Please give back word for word the lines below, from the first one through the one with "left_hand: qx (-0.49".

───── Input

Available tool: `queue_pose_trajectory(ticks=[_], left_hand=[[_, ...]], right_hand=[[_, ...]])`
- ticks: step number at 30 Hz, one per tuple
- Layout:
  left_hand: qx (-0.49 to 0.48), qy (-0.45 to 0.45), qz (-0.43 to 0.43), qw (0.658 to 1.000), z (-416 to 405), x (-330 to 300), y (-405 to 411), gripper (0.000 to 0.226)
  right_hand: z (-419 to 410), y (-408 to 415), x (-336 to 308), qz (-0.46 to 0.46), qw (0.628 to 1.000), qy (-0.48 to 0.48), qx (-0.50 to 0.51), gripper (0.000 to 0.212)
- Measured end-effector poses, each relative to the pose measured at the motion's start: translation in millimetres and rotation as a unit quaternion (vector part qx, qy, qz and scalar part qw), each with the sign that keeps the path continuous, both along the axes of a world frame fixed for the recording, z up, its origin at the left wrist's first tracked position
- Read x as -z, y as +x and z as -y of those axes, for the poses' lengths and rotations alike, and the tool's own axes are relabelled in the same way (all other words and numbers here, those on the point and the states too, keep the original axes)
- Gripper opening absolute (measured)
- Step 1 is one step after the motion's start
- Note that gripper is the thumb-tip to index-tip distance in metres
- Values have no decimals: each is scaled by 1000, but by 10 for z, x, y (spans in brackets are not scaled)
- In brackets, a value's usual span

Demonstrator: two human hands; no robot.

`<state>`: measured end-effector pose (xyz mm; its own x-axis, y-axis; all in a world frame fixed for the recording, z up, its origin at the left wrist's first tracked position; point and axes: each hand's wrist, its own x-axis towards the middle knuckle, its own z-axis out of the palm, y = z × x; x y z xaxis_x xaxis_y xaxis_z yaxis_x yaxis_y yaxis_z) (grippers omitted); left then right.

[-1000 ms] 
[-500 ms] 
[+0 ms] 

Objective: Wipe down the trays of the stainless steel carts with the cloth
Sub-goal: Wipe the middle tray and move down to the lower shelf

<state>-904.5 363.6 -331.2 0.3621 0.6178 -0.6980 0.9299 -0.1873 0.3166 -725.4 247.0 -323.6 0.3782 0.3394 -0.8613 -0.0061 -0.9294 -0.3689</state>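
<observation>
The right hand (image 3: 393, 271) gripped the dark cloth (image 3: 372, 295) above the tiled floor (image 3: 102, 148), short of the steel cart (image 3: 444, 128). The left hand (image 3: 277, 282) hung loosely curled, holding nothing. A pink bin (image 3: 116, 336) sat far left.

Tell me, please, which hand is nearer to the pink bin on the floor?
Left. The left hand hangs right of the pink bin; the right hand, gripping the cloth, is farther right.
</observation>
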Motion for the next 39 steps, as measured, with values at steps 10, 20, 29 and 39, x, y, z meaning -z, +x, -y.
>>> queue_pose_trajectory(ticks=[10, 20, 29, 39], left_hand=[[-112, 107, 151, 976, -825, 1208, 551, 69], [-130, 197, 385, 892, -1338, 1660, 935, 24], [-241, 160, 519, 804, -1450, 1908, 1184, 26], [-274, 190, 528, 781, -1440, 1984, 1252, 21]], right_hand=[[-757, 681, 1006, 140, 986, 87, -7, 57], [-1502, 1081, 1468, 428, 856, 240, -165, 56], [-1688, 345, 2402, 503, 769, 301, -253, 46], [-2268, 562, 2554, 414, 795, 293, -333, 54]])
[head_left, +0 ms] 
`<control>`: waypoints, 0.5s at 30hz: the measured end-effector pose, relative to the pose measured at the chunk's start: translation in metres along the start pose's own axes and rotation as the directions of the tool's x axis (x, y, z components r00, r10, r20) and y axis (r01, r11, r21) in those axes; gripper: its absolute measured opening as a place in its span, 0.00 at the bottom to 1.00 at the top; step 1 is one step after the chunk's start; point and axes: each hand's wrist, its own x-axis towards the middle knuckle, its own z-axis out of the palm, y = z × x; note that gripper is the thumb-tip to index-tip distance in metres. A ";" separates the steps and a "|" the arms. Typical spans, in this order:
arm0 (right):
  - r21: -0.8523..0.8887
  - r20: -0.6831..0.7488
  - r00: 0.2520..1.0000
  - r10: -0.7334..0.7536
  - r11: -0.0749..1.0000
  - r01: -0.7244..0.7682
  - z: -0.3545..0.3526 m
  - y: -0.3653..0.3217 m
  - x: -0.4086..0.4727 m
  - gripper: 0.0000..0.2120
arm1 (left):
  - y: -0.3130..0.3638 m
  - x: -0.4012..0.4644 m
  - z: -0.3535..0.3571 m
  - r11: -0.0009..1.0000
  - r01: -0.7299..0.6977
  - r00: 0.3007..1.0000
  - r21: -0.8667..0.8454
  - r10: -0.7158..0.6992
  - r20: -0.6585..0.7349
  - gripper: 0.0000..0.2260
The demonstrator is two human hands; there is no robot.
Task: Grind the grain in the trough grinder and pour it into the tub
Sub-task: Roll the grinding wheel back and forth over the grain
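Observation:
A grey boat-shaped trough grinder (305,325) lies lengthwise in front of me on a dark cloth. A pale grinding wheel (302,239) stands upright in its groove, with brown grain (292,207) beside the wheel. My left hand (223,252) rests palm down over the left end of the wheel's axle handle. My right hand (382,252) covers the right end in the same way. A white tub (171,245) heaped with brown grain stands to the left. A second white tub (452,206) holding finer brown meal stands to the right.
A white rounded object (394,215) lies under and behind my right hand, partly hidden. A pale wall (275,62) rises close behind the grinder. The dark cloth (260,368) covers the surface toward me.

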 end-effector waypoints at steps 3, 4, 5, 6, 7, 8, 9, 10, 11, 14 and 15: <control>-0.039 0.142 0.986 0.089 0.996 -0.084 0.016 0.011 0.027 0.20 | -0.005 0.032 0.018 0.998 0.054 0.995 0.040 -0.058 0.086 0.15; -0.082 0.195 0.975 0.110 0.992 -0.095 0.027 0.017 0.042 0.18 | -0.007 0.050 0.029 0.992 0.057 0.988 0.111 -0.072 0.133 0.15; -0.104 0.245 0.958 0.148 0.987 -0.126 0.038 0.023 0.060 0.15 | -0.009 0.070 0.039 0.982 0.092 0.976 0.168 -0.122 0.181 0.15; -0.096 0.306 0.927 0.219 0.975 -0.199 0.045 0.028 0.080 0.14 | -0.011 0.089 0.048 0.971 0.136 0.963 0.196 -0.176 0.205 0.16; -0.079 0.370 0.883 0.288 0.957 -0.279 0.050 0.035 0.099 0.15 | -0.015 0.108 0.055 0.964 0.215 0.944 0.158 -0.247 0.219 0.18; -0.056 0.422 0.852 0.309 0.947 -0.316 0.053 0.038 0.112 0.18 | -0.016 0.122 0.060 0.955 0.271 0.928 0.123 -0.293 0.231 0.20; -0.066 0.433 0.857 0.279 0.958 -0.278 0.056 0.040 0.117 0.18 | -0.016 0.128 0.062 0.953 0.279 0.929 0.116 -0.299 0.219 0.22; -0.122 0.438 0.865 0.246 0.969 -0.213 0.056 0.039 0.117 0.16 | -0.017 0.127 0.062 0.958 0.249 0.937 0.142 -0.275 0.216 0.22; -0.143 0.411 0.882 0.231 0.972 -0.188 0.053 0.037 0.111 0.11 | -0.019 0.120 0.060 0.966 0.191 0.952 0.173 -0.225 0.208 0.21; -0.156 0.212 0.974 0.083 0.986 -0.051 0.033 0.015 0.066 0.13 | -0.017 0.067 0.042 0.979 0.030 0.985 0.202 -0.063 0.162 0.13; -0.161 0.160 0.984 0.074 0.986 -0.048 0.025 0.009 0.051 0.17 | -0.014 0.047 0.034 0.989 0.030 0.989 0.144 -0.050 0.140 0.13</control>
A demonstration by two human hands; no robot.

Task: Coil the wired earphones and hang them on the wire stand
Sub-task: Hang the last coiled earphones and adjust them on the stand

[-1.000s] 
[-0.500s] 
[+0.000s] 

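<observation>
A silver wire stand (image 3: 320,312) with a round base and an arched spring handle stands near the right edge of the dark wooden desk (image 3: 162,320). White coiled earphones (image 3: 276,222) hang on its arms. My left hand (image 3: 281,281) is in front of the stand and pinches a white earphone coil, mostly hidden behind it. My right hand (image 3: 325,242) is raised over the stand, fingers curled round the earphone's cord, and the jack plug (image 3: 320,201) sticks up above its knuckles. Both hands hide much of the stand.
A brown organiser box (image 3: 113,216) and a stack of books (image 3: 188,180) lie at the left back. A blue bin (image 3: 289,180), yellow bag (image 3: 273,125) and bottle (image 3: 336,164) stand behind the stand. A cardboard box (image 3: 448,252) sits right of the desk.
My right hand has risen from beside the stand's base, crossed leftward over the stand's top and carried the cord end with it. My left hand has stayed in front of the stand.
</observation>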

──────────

» **Result for this task**:
Available tool: `queue_pose_trajectory(ticks=[_], left_hand=[[_, ...]], right_hand=[[_, ...]])`
- ticks: step number at 30 Hz, one per tuple
- Layout:
  left_hand: qx (-0.49 to 0.48), qy (-0.45 to 0.45), qz (-0.43 to 0.43), qw (0.658 to 1.000), z (-416 to 405), x (-330 to 300), y (-405 to 411), gripper (0.000 to 0.226)

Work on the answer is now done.